All of the data that follows is to be written out exactly, with images excluded.
======== DATA SEGMENT ========
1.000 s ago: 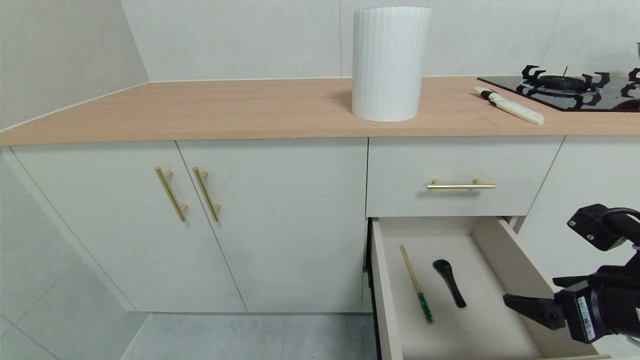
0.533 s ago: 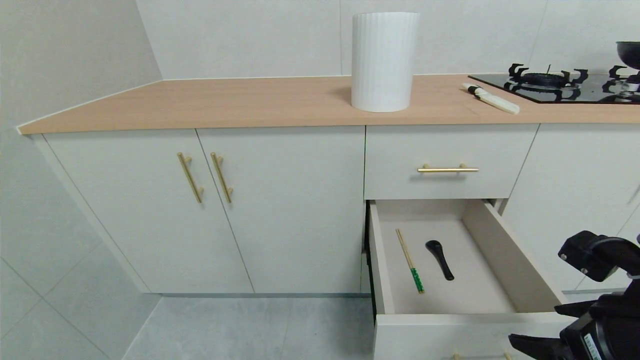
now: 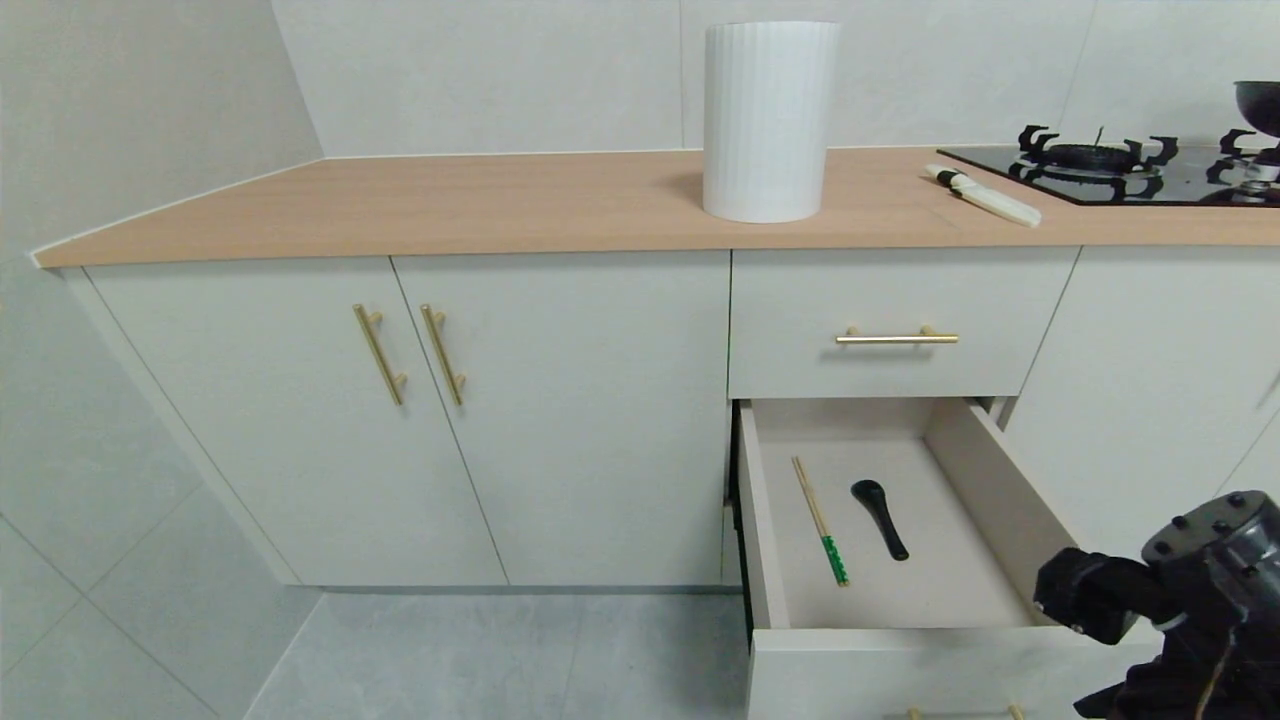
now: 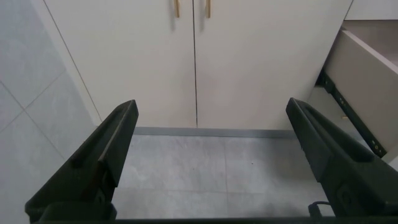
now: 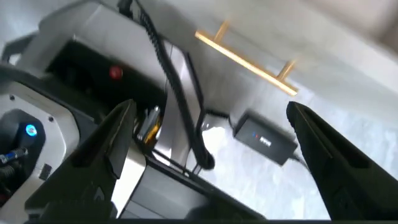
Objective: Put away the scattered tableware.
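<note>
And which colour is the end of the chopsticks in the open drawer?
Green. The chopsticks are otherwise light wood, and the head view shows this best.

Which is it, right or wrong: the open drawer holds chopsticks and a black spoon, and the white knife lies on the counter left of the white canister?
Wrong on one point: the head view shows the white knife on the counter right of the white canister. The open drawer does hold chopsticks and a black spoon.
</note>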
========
*SOLUTION FOR THIS TASK*:
1.000 s ago: 
0.533 s ago: 
now: 
now: 
now: 
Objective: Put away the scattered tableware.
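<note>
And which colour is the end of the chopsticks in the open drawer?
Green. The chopsticks are otherwise light wood, and the head view shows this best.

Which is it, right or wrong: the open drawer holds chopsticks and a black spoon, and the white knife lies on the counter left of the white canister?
Wrong on one point: the head view shows the white knife on the counter right of the white canister. The open drawer does hold chopsticks and a black spoon.
</note>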

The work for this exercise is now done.